Financial-recovery plan calls for volunteer fire department


By Jeanne Starmack

starmack@vindy.com

CAMPBELL

A new financial-recovery plan would call for an all-volunteer fire department and would ask voters for 5 mills in new taxes for the general fund.

Finance Director Sherman Miles said Monday that he, the council and the mayor all worked on the plan. Council is expected to vote on it Wednesday. It is to be presented to a state commission that oversees the city’s finances Monday.

The commission oversees the city because it is in fiscal emergency. The plan must include a five-year forecast that shows black ink, rather than red.

Miles said the crossover to an all-volunteer fire department would occur gradually, with firefighters now on staff being allowed to keep their jobs until retirement. The fire chief’s position would still be full time.

Miles said the move would help to lower home-owners’ insurance rates. Rates are affected by the city’s Insurance Services Office rating, which is dropping in June from a 6 to a 10 on a scale of one to 10. The ISO sent the city a letter in January indicating the rating will drop because the city can’t assure four firefighters at a fire scene.

If the recovery plan passes, the city will ask voters in November for 5 mills in new taxes. Of that, 31/2 mills would generate $245,000 for the general fund, and 1.5 mills would generate $105,000 for street paving.

The plan also includes efforts to collect delinquent income tax and boost revenue in the water department by charging according to meter size and buying transmitters to detect theft.
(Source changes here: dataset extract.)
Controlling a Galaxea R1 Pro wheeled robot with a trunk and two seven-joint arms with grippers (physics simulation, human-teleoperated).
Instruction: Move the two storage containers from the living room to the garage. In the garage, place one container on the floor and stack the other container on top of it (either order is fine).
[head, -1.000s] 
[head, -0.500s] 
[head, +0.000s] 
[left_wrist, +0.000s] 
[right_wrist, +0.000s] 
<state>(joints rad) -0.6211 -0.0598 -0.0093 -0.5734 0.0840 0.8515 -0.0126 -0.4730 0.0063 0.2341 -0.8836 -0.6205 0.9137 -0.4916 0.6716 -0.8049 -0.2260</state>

It calls for renegotiating a garbage contract and leasing a catch basin-street sweeper instead of subcontracting with two companies to do the work. It calls for replacing full-time positions with part-time where possible for employees who leave after July 1.

The plan also calls for assessing landlords a registration fee of $100 per unit per year.

It calls for a traffic-camera program to increase money collected from speeders, and assesses grass-cutting fees when the city has to step in and mow a property.

The city will explore options to reduce health-care benefits. I

f the levy fails in November, the city will assess $3 to $4 a month on each water bill to pay for street lights. That fee will generate $120,000 a year.

The plan is designed to increase the general fund by $208,000 this year and by $571,000 starting in 2011.